The expected output is a verbatim reprint of the lines from the beginning of the data that follows through the line that contains "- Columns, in".

▼

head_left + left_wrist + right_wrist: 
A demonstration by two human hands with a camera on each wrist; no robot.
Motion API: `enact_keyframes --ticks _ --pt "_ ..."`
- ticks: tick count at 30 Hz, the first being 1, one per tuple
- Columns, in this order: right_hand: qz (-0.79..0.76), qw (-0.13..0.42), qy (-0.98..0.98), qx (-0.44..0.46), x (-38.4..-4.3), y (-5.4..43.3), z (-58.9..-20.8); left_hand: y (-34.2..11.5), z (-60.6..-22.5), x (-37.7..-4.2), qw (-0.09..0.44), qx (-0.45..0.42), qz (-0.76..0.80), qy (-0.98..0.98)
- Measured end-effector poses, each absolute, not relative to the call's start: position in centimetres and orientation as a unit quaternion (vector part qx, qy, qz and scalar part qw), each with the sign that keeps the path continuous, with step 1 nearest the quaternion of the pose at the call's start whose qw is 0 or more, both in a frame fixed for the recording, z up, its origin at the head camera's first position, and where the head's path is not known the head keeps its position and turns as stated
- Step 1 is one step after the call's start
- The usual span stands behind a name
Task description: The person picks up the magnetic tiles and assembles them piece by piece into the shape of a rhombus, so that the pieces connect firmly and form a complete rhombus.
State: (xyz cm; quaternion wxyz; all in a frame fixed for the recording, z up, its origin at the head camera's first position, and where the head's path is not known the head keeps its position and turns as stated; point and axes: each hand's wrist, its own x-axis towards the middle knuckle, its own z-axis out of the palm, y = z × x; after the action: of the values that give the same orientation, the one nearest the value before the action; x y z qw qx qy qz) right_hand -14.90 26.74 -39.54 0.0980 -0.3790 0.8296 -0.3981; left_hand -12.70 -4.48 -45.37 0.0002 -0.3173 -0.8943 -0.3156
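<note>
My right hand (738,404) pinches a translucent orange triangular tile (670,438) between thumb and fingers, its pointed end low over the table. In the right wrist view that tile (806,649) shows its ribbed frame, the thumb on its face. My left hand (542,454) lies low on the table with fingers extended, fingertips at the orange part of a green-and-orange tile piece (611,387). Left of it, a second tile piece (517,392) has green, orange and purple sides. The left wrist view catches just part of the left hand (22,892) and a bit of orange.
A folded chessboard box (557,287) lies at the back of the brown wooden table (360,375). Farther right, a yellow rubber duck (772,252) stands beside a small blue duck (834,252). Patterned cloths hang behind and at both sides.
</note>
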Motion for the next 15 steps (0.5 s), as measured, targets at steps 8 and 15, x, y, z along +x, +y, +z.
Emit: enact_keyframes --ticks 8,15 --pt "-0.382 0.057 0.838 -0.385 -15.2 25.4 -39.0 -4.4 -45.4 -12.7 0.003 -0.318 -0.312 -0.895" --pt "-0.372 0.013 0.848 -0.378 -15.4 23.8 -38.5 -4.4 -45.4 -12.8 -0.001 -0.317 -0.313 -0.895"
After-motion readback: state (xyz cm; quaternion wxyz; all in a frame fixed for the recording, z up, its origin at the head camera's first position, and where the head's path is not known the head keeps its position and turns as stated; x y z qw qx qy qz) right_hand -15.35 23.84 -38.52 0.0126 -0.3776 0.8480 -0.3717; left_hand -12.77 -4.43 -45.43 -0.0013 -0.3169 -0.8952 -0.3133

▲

Finished task ▸
head_left + left_wrist + right_wrist: 
A demonstration by two human hands with a camera on each wrist; no robot.
Motion API: `enact_keyframes --ticks _ --pt "_ ..."`
- ticks: tick count at 30 Hz, the first being 1, one per tuple
- Columns, in this order: right_hand: qz (-0.79..0.76), qw (-0.13..0.42), qy (-0.98..0.98), qx (-0.44..0.46), x (-38.4..-4.3), y (-5.4..43.3), z (-58.9..-20.8); left_hand: y (-34.2..11.5), z (-60.6..-22.5), x (-37.7..-4.2), qw (-0.09..0.44), qx (-0.45..0.42), qz (-0.76..0.80), qy (-0.98..0.98)

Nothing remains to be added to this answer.